WORK INSTRUCTIONS:
Each line of the data that includes "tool" must be copied.

DATA SHOWN:
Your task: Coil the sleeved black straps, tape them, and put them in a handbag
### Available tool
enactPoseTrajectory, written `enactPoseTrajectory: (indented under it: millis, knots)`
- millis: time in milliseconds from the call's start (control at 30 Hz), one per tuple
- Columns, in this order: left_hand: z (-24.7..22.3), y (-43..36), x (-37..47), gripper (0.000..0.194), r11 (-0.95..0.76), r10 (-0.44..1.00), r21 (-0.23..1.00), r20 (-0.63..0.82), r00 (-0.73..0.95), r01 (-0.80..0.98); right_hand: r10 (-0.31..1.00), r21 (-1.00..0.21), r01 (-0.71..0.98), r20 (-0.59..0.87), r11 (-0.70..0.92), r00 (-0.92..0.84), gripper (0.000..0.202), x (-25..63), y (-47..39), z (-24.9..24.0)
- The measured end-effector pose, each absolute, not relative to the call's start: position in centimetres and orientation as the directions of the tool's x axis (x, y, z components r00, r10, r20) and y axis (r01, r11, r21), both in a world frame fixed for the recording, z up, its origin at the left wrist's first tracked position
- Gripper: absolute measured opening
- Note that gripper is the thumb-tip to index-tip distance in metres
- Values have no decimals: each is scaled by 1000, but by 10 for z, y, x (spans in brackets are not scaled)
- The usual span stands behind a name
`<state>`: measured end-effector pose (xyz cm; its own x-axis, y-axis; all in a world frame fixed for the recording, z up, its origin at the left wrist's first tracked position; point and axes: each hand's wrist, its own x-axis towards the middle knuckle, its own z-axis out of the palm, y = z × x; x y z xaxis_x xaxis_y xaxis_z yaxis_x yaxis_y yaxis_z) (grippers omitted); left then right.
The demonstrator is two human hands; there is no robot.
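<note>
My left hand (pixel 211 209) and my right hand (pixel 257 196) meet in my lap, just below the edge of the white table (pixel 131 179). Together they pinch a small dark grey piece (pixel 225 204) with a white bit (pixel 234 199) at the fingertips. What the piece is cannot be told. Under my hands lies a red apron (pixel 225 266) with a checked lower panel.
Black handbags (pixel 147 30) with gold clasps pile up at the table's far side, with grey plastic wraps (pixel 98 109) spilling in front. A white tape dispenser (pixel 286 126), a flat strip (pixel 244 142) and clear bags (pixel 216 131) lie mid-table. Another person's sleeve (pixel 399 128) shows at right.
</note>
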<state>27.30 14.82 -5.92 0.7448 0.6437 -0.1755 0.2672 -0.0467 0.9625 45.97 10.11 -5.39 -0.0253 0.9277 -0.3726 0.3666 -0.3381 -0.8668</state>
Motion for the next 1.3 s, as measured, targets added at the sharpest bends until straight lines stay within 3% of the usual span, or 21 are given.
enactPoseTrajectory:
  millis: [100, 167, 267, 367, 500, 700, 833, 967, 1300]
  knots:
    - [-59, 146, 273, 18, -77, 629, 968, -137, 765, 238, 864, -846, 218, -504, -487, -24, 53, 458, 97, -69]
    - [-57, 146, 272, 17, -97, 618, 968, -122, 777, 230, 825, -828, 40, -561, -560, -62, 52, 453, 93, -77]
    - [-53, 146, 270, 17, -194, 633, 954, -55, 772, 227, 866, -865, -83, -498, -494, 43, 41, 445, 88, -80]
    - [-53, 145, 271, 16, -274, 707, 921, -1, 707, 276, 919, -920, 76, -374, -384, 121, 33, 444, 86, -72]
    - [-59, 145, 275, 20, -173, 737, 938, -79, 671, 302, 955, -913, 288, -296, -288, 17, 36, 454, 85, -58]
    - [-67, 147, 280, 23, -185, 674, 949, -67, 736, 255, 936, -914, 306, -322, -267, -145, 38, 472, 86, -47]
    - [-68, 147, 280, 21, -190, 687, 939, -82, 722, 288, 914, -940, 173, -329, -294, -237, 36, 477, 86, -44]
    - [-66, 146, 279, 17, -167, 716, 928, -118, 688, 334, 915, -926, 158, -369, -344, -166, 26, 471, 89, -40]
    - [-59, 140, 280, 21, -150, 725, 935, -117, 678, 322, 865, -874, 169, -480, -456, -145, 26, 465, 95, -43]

PROBLEM SOLUTION:
### Available tool
- The measured end-effector pose, each absolute, not relative to the call's start: position in centimetres and orientation as the directions of the tool's x axis (x, y, z components r00, r10, r20) and y axis (r01, r11, r21), both in a world frame fixed for the recording, z up, its origin at the left wrist's first tracked position

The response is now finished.